Restate exactly the lines that run from the start of the records below to the line containing "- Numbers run", counting both ends, and nothing else; pictures stay out.

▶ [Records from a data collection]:
......
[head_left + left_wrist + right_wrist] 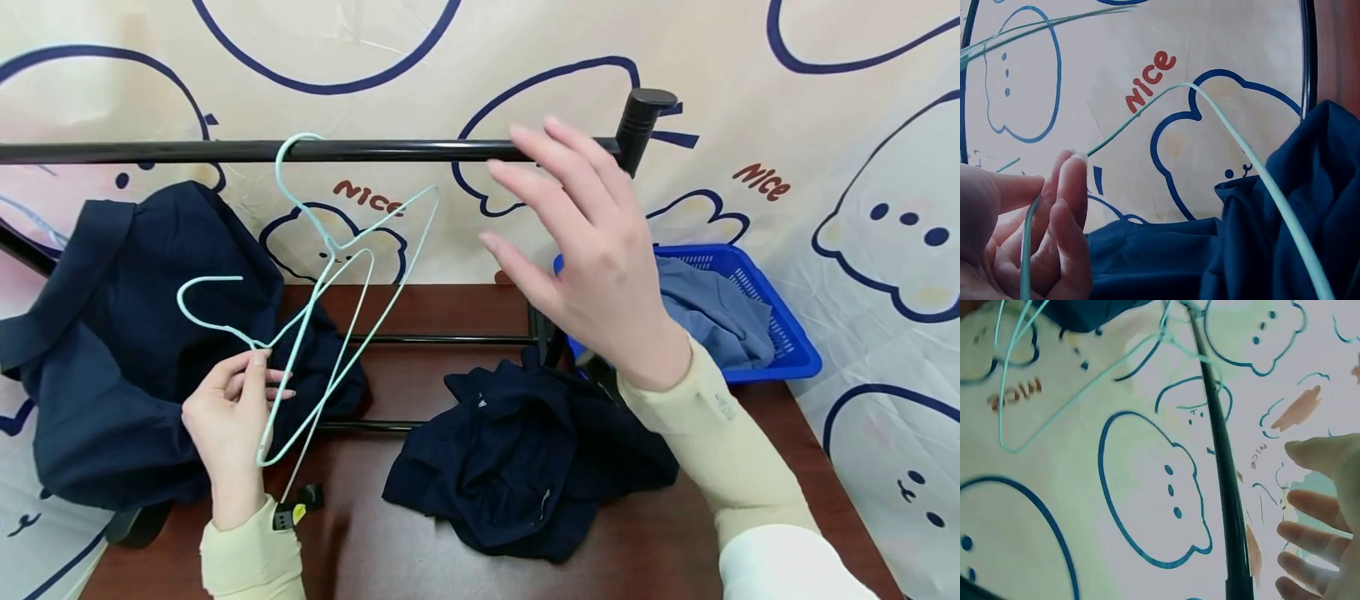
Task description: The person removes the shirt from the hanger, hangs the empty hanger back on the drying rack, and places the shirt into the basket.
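My left hand pinches a thin mint-green hanger between thumb and fingers, just below its hook. In the left wrist view, the bent wire of the hanger runs out from the fingertips. A second mint-green hanger hangs by its hook on the black rail, and the two overlap in the head view. Up near the rail's right end, my right hand is spread with nothing in it. The right wrist view shows its fingers apart, beside the rail.
A dark navy garment hangs at the left. Another dark garment lies crumpled on the brown table. At the back right, a blue basket holds blue-grey cloth. Low black bars of the rack cross behind.
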### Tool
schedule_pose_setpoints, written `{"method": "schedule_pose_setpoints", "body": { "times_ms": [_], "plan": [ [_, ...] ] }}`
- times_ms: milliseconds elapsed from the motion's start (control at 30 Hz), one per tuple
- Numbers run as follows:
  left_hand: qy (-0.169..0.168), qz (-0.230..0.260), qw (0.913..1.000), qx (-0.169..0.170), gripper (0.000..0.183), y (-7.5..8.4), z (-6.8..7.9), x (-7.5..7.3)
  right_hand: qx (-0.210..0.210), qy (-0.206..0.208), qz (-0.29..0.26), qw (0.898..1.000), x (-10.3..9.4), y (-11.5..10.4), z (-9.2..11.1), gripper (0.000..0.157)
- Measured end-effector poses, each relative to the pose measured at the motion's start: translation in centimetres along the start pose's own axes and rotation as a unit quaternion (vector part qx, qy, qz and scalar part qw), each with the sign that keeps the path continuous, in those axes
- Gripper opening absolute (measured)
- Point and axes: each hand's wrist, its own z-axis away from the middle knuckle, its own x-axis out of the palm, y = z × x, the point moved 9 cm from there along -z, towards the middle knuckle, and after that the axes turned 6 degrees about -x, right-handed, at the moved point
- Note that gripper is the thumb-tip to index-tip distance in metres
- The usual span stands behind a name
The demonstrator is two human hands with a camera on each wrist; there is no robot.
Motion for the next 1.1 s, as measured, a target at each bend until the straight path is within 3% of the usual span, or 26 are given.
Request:
{"method": "schedule_pose_setpoints", "body": {
  "times_ms": [100, 233, 433, 600, 767, 933, 1100],
  "plan": [
    [0.0, -0.011, 0.9999, 0.005, 0.02, 0.4, -0.4, -0.1, -0.014, -0.033, 0.05, 0.998, 1.4, 0.6, -1.6, 0.043],
    [0.006, -0.015, 0.9995, 0.028, 0.021, 1.9, -0.9, -0.2, 0.01, -0.063, 0.069, 0.996, 3.2, 2.0, -2.7, 0.036],
    [0.011, -0.006, 0.9976, 0.068, 0.021, 4.9, -1.8, -0.2, 0.037, -0.032, 0.069, 0.996, 4.1, 2.9, -2.7, 0.029],
    [0.017, 0.0, 0.9953, 0.095, 0.016, 7.3, -3.0, -0.2, 0.045, -0.035, 0.067, 0.996, 4.2, 3.0, -2.7, 0.03],
    [0.02, -0.007, 0.9953, 0.094, 0.011, 8.9, -4.1, -0.4, 0.053, -0.037, 0.06, 0.996, 4.3, 3.0, -2.6, 0.029],
    [0.022, -0.016, 0.9958, 0.087, 0.01, 10.3, -4.2, -0.8, 0.049, -0.024, 0.058, 0.997, 4.4, 3.0, -2.5, 0.029],
    [0.02, -0.037, 0.9955, 0.085, 0.015, 10.4, -4.5, -1.7, 0.045, -0.018, 0.06, 0.997, 4.3, 3.1, -2.6, 0.029]
  ]
}}
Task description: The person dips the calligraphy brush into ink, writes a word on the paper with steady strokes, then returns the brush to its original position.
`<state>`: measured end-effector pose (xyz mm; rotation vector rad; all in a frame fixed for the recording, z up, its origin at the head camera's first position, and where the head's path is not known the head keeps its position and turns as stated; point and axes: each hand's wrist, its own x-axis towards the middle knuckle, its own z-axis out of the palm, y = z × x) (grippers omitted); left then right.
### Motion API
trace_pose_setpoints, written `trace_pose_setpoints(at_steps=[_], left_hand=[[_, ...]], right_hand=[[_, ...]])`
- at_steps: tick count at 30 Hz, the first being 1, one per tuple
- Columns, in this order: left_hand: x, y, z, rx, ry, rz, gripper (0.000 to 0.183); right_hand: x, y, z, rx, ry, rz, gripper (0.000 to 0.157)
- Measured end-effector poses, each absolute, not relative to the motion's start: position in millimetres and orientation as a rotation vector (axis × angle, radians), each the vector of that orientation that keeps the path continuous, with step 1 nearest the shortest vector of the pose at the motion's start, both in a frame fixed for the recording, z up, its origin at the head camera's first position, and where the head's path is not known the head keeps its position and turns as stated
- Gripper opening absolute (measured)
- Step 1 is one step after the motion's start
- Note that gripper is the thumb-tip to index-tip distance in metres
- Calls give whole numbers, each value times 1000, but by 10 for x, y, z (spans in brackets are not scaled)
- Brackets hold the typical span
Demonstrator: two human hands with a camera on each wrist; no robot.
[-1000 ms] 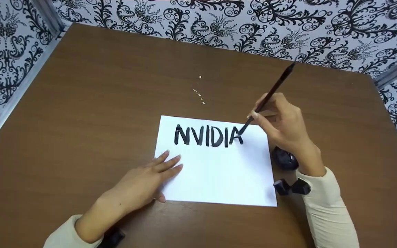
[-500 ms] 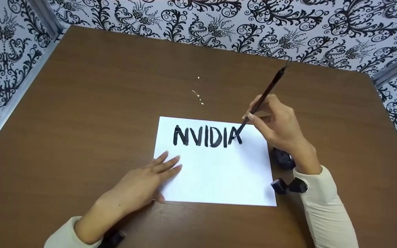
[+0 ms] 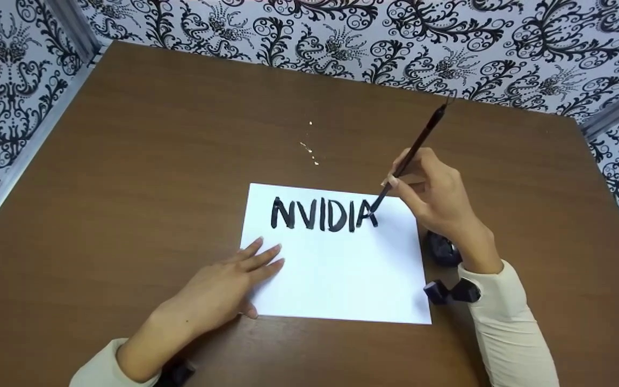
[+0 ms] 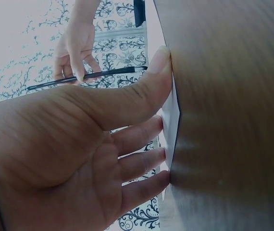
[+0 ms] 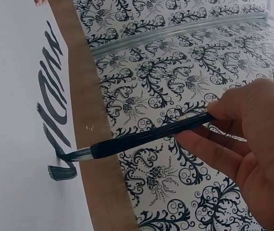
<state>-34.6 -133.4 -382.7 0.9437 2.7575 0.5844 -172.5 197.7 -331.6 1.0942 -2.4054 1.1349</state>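
Note:
A white sheet of paper (image 3: 336, 274) lies on the brown table, with the black brushed letters "NVIDIA" (image 3: 335, 216) along its upper part. My right hand (image 3: 438, 199) pinches a dark paintbrush (image 3: 421, 137) between thumb and fingers, its handle slanting up to the right. In the right wrist view the pale, black-tipped bristles (image 5: 81, 154) of the brush meet the crossbar area of the last A. My left hand (image 3: 223, 290) rests spread on the paper's left edge. The left wrist view shows its thumb (image 4: 158, 62) and fingertips against the sheet's edge.
A round, dark, glossy object (image 3: 443, 250) stands right of the paper, partly behind the right wrist. Small pale flecks (image 3: 309, 150) mark the table (image 3: 153, 161) beyond the sheet. Black-and-white patterned walls (image 3: 336, 43) border the table at the back and sides.
Between the earlier frames the right hand and brush shifted slightly left across the last A, then moved slightly back right. The left hand stays in place on the paper.

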Motion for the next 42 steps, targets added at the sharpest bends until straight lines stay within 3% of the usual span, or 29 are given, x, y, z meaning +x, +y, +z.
trace_pose_setpoints(at_steps=[34,42], left_hand=[[-343,-1349,-3821,949,2761,575,83],[-349,-1346,-3830,946,2753,585,82]], right_hand=[[-1726,2012,-3280,1080,-2423,1018,23],[-1586,2070,-3009,916,-2222,1276,36]])
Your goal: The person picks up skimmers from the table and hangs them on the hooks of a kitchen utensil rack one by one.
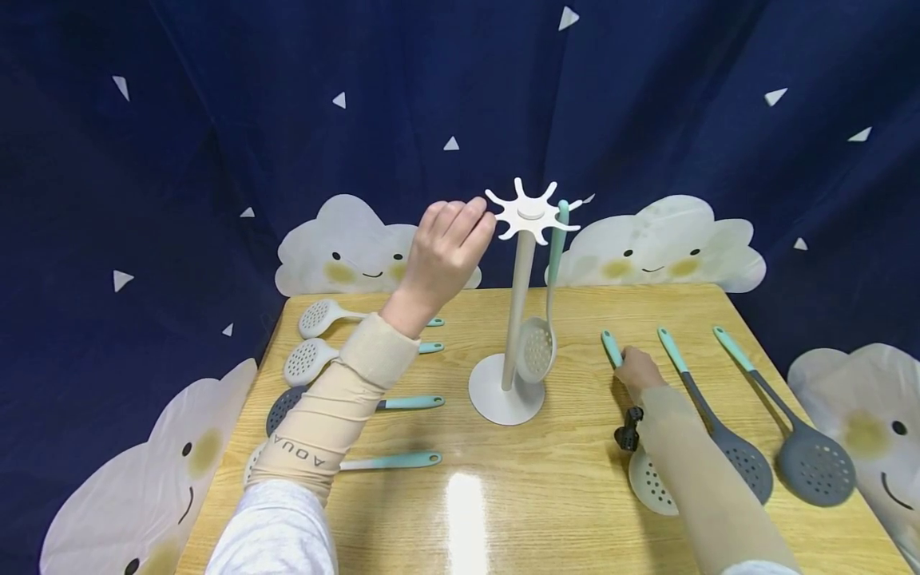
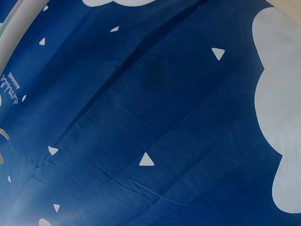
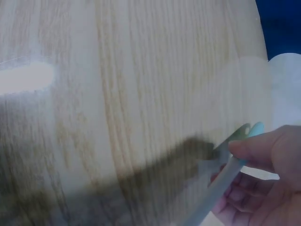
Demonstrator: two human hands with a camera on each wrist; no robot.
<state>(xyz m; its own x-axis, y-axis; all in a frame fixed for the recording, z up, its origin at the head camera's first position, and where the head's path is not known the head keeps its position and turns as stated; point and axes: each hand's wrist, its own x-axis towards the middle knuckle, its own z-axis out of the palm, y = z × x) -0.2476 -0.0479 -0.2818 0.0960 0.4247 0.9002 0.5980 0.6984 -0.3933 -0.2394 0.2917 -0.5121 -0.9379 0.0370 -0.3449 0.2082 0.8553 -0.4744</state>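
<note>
A white rotating utensil stand (image 1: 530,212) with curved hooks on top stands on the table. My left hand (image 1: 449,251) is raised to its left side, fingers curled at the hook tips and gripping there; the hidden fingertips overlap the hooks. One pale skimmer (image 1: 536,350) with a mint handle hangs from the right side of the stand. At the right, my right hand (image 1: 638,371) pinches the mint handle of another pale skimmer (image 1: 652,483). The right wrist view shows the thumb lying along its handle (image 3: 214,190), the fingers curled beneath.
On the wooden table (image 1: 553,495), two dark grey skimmers (image 1: 815,463) with mint handles lie right of my right hand. Several more utensils lie in a column at the left, such as a pale skimmer (image 1: 305,361), partly behind my left arm. A dark blue curtain (image 1: 431,80) hangs behind.
</note>
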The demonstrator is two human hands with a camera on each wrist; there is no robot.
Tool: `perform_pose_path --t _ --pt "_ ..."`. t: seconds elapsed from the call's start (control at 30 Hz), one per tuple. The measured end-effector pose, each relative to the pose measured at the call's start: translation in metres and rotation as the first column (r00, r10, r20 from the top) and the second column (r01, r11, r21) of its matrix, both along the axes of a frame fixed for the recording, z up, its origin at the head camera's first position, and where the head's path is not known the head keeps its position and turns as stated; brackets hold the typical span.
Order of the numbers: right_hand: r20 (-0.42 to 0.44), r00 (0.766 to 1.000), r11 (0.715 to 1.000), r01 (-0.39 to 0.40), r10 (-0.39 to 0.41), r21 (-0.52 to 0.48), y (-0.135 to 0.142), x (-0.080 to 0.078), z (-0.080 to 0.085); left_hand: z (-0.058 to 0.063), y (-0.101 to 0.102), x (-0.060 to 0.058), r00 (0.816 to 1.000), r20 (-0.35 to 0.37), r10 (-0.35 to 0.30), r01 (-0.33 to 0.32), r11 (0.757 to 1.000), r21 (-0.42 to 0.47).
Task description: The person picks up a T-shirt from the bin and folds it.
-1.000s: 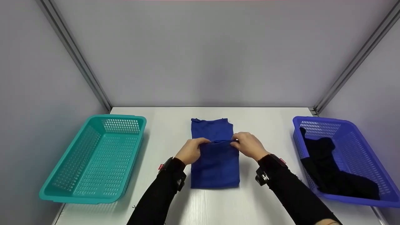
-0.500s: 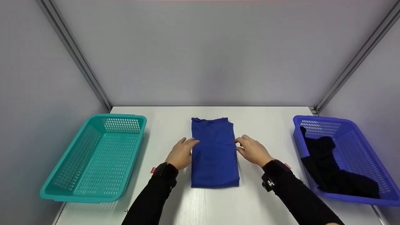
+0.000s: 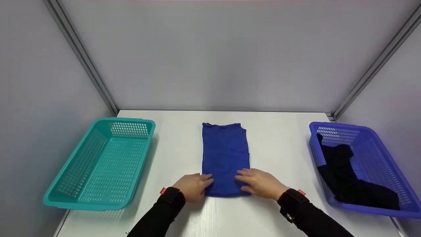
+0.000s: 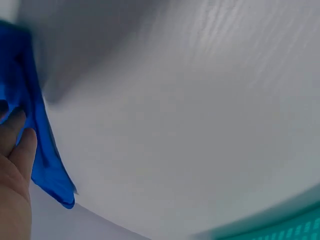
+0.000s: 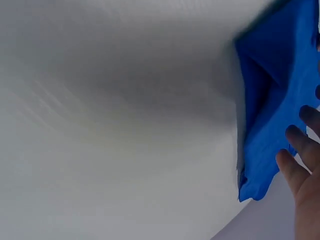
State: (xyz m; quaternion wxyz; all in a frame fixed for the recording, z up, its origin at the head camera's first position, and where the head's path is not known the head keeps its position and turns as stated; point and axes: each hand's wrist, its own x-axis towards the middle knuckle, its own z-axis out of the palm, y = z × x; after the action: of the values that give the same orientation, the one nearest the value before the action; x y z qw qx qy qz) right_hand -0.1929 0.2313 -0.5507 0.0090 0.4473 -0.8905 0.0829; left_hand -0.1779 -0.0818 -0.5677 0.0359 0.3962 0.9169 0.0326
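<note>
A folded blue garment (image 3: 225, 148) lies flat in the middle of the white table, its long sides running away from me. My left hand (image 3: 193, 187) is at its near left corner, fingertips over the fabric. Opposite it, my right hand (image 3: 260, 183) reaches in over the near right edge with its fingers extended and spread. In the left wrist view, the garment's side edge (image 4: 46, 145) shows beside the fingers. The right wrist view has a raised fold (image 5: 265, 75) along the other side. Neither hand grips the cloth.
On the left stands a teal perforated basket (image 3: 148, 158) with nothing in it. A purple basket (image 3: 371, 131) sits on the right, holding black cloth (image 3: 358, 191). Grey wall panels (image 3: 223, 59) close off the back and sides.
Both hands released the pinched upper layer, which now lies flat on the garment. They moved apart to its sides, then down toward its near end, where the fingers overlap the cloth.
</note>
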Motion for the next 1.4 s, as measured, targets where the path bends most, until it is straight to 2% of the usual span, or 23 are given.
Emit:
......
▶ [Answer to the problem]:
[head_left + left_wrist + right_wrist] 
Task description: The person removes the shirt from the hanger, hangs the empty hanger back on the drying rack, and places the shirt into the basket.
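My left hand pinches a thin mint-green hanger between thumb and fingers, just below its hook. In the left wrist view, the bent wire of the hanger runs out from the fingertips. A second mint-green hanger hangs by its hook on the black rail, and the two overlap in the head view. Up near the rail's right end, my right hand is spread with nothing in it. The right wrist view shows its fingers apart, beside the rail.
A dark navy garment hangs at the left. Another dark garment lies crumpled on the brown table. At the back right, a blue basket holds blue-grey cloth. Low black bars of the rack cross behind.
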### Tool
schedule_pose_setpoints, written `{"method": "schedule_pose_setpoints", "body": { "times_ms": [_], "plan": [ [_, ...] ] }}`
- times_ms: milliseconds elapsed from the motion's start (control at 30 Hz), one per tuple
- Numbers run as follows:

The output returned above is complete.